/---

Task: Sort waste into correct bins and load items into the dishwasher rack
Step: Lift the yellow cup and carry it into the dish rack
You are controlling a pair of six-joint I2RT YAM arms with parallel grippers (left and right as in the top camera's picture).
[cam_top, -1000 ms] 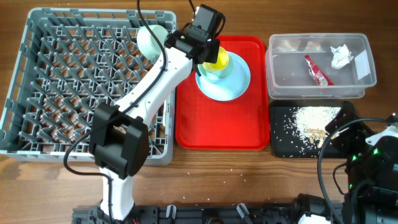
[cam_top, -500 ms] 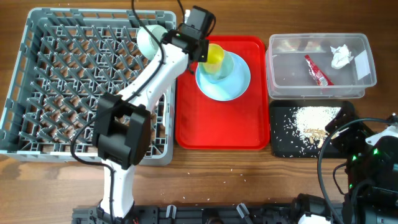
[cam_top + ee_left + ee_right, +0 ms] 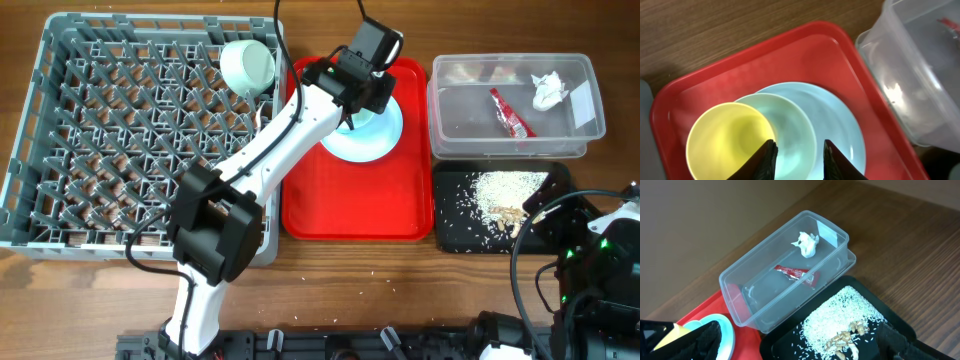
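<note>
While the left claw hangs over the red tray, the green bowl already lies in the grey rack, off to the claw's side. The blue plate sits right under the claw, likely next to go.

From the left wrist, its fingers are spread apart, holding nothing. The yellow cup stands beside one finger, on the small dish.

From the right wrist, the right claw is wide apart and empty by the black tray of rice crumbs. Ahead, the clear tub holds napkin and wrapper, so waste looks sorted.
</note>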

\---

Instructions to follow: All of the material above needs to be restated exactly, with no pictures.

Answer to this exercise:
Task: Sort waste into correct bins and load items into the dishwasher rack
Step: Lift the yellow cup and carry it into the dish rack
You are controlling a pair of six-joint I2RT YAM arms with parallel grippers (left and right as in the top camera's picture).
[cam_top, -1000 ms] 
[cam_top, -500 ms] 
[cam_top + ee_left + ee_right, +0 ms] 
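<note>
While the left claw hangs over the red tray, the green bowl already lies in the grey rack, off to the claw's side. The blue plate sits right under the claw, likely next to go.

From the left wrist, its fingers are spread apart, holding nothing. The yellow cup stands beside one finger, on the small dish.

From the right wrist, the right claw is wide apart and empty by the black tray of rice crumbs. Ahead, the clear tub holds napkin and wrapper, so waste looks sorted.
</note>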

No further output is needed for this exercise.